As we are constantly reminded in these days of war and terror, people are capable of great cruelty, resulting in much suffering. And we also have glimpses of the great kindness of which people are capable. We see hundreds of people in Poland reaching out to Ukrainian refugees to provide food, shelter, and companionship. Agencies and people from other countries are giving aid to provide the next steps in a way forward. They don’t have to make testimonials for us to see their kindness and mercy as evidence of God’s power at work. However much war and cruelty may cloud our sights, the strength of God’s love in human form is visible and reassuring. It’s a fierce love, not deterred by fear and self-centeredness. It’s a form of regaining power in a seemingly powerless situation—the power of love to endure and to prevail.

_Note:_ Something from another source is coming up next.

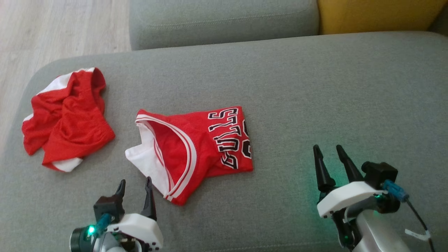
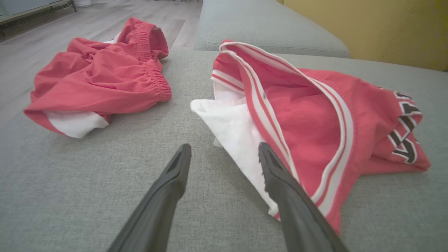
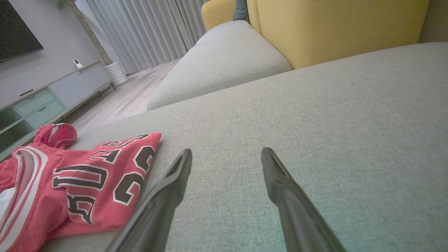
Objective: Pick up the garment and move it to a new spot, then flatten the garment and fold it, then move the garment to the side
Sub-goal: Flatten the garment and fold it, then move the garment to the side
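Garment (image 1: 196,147) lies midway on sofa (image 1: 315,87), bare room rightward; left claw (image 1: 135,181) and right claw (image 1: 327,147) both spread apart.

The left gripper (image 2: 224,147), its two dark fingers spread wide with nothing between them, points across a grey sofa cushion (image 2: 70,182). A red jersey (image 2: 308,115) with white-striped trim and black lettering lies just ahead and to the right, its white panel beside the right fingertip. Crumpled red shorts (image 2: 101,80) sit farther ahead to the left, apart from the jersey.
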Controlling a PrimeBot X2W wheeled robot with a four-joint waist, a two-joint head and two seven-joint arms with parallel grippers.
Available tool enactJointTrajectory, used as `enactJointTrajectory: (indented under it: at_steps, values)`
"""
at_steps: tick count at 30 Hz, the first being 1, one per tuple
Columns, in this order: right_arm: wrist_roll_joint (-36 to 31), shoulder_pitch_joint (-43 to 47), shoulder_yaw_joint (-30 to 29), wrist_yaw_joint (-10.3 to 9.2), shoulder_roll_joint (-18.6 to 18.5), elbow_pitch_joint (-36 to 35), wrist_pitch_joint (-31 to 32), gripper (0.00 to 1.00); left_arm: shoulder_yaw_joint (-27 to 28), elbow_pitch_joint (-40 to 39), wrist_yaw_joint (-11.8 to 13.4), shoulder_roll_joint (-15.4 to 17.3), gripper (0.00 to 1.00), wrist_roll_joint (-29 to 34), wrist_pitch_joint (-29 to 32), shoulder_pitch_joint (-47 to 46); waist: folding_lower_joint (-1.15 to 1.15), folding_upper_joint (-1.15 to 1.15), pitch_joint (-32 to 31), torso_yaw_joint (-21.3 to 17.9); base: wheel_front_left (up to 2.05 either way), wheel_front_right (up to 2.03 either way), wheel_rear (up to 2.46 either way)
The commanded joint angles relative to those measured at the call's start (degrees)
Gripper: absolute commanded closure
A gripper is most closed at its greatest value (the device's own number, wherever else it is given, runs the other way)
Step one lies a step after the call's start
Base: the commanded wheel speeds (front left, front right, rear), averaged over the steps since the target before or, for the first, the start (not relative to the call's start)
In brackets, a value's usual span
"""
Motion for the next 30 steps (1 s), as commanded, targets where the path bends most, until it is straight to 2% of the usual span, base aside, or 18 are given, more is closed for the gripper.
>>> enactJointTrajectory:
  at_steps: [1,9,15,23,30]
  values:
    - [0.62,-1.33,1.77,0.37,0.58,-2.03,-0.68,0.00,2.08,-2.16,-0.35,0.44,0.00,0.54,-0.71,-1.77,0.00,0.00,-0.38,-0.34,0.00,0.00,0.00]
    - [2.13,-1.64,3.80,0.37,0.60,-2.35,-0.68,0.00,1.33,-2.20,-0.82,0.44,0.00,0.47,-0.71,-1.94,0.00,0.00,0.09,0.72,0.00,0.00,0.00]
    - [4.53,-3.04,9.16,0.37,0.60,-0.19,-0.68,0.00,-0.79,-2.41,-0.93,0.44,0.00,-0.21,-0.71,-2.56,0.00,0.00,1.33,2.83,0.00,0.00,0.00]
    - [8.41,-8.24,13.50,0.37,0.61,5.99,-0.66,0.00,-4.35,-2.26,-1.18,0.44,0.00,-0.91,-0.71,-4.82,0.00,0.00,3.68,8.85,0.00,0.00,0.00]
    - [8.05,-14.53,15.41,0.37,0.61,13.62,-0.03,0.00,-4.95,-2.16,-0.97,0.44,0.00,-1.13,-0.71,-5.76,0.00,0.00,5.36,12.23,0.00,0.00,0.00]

Last century the Holocaust was the murder of six million people, mostly Jews and some others whom Hitler considered inferior. In the concentration camp in Ravensbruck 130,000 women were interned, of whom some 50,000 died. When the camp was liberated, a piece of brown wrapping paper was found near the body of a dead child. On the paper were these words (as translated into English):
O Lord, remember not only the men and women of goodwill but also those of evil will. But do not remember all the suffering they have inflicted upon us; remember the fruits we have borne thanks to this suffering—our comradeship, our loyalty, our humility, our courage, our generosity, the greatness of heart which has grown out of all this; and when they come to judgment, let all the fruits that we have borne be their forgiveness. Amen. (Quoted in A Cross in the Heart of God, by Samuel Wells, p. 21.)
In the midst of some of the greatest terror inflicted by humans, the spark of divine light glowed in that writer, a woman and perhaps a mother. Here was a person who showed how to turn hatred into mercy, cruelty into beauty. In her prayer, she trusted that God was with her, and she left us words to know and share that trust.
God created us for love. And when we recognize and return that love, to God and for each other, we experience God’s faithfulness. When we recognize the divine image in each other, our hearts find peace. Nothing the world can do to us—not even death itself—obliterates that image.
Mercy and forgiveness are God’s gifts to us. Forgiveness and mercy for ourselves and for each other. Forgiveness and mercy that make a way through suffering and death. As we continue our journey through Lent, we look for these signs, knowing that we are headed for a cross that shows us God’s faithfulness with love we can barely fathom. What wondrous love is this, O my soul.